Mailing List Archive

In article <371F2125.BEC5F892@fzi.de>,
Oliver Ciupke <ciupke@fzi.de> wrote:
> As I understood from the Python documentation, dictionaries are
> implemented as extensible hash tables.

Yes.

> What I didn't find either in the references or in the FAQ is: what is
> the actual time complexity for an insertion into a dictionary?

Min O(1), Max O(N), Ave O(1). If the hash function is doing a terrible job
(e.g. maps every key to the same hash value), make those all O(N).

> Do the old contents (probably references)

Yes.

> have to be copied when extending (doubling?)

Approximately doubling, yes.

> the dictionary?

Right.

> I guess updates and deletions have constand complexity, right?

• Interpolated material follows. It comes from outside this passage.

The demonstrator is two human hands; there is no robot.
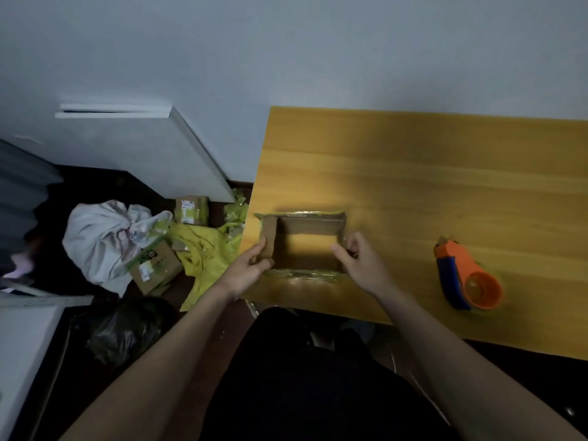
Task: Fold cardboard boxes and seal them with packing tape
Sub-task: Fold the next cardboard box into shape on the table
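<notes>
Box: the cardboard box (302,243) stands open between your hands, at the near left corner of the wooden table (445,173), its long axis running from one hand to the other.
Left hand: your left hand (251,265) pinches the short end flap (269,238), which leans inward over the opening.
Right hand: your right hand (359,262) grips the opposite short wall, fingers curled over its rim.
Long flaps: greenish tape shows along the near and far edges; how far they are folded is hard to tell.
Key relation: the tape dispenser (467,275) lies well out beyond your right hand, so that hand is the nearer one to fetch it.
Judgement: the short flaps likely go in first, taping after.
</notes>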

No; see above for insertion. Deletion is O(1) always, because Python doesn't
try to shrink the table by magic (if you stick in a million keys and then
delete them, the table will still contain a million "this entry isn't being
used" markers).

> If the complexity of insertion is something like n*log(n), does anyone
> know measurements "how linear" the real measured times are?

In practice, with a non-pathological hash function + key distribution combo,
insertion & deletion act like O(1) on average.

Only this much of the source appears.